_What needs to be done_
Exact copies of all the lines below are required.

════

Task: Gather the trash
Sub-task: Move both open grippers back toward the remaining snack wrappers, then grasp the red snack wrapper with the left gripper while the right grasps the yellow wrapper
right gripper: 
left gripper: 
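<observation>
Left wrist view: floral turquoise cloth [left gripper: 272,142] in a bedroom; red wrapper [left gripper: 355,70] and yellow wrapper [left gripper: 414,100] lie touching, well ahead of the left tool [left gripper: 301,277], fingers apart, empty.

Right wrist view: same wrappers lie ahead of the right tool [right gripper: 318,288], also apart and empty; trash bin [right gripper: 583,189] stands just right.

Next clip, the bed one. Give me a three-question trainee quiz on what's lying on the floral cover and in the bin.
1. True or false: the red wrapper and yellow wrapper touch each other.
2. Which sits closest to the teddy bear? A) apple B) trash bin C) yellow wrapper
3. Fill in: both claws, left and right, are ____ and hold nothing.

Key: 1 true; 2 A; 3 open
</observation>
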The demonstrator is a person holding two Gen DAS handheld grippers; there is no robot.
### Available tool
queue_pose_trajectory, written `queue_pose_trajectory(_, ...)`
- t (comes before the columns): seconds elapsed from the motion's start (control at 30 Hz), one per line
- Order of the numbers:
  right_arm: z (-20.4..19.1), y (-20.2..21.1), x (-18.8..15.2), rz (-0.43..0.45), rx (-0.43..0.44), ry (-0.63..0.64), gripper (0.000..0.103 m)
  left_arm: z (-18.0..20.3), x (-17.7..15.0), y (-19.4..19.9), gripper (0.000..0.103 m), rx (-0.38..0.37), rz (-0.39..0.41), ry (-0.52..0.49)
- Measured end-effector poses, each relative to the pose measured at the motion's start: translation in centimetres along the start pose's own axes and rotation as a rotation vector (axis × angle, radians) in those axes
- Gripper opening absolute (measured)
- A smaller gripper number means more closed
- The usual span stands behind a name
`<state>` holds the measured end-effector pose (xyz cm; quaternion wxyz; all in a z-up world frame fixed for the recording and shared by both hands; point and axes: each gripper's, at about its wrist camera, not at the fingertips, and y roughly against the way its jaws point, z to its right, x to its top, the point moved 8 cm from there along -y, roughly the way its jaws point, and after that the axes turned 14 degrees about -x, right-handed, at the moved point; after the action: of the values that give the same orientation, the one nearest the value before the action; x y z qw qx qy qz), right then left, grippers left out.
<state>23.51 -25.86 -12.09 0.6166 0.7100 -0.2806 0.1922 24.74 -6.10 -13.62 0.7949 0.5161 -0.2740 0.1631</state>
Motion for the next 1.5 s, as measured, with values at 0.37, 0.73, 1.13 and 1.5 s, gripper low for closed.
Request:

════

_Exercise answer_
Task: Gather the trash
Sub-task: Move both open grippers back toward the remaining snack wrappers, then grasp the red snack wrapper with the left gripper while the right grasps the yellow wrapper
right gripper: 
left gripper: 
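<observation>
Left wrist view: floral turquoise cloth [left gripper: 272,142] in a bedroom; red wrapper [left gripper: 355,70] and yellow wrapper [left gripper: 414,100] lie touching, well ahead of the left tool [left gripper: 301,277], fingers apart, empty.

Right wrist view: same wrappers lie ahead of the right tool [right gripper: 318,288], also apart and empty; trash bin [right gripper: 583,189] stands just right.

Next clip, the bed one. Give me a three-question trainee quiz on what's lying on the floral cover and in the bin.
1. True or false: the red wrapper and yellow wrapper touch each other.
2. Which sits closest to the teddy bear? A) apple B) trash bin C) yellow wrapper
3. Fill in: both claws, left and right, are ____ and hold nothing.

Key: 1 true; 2 A; 3 open
</observation>
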The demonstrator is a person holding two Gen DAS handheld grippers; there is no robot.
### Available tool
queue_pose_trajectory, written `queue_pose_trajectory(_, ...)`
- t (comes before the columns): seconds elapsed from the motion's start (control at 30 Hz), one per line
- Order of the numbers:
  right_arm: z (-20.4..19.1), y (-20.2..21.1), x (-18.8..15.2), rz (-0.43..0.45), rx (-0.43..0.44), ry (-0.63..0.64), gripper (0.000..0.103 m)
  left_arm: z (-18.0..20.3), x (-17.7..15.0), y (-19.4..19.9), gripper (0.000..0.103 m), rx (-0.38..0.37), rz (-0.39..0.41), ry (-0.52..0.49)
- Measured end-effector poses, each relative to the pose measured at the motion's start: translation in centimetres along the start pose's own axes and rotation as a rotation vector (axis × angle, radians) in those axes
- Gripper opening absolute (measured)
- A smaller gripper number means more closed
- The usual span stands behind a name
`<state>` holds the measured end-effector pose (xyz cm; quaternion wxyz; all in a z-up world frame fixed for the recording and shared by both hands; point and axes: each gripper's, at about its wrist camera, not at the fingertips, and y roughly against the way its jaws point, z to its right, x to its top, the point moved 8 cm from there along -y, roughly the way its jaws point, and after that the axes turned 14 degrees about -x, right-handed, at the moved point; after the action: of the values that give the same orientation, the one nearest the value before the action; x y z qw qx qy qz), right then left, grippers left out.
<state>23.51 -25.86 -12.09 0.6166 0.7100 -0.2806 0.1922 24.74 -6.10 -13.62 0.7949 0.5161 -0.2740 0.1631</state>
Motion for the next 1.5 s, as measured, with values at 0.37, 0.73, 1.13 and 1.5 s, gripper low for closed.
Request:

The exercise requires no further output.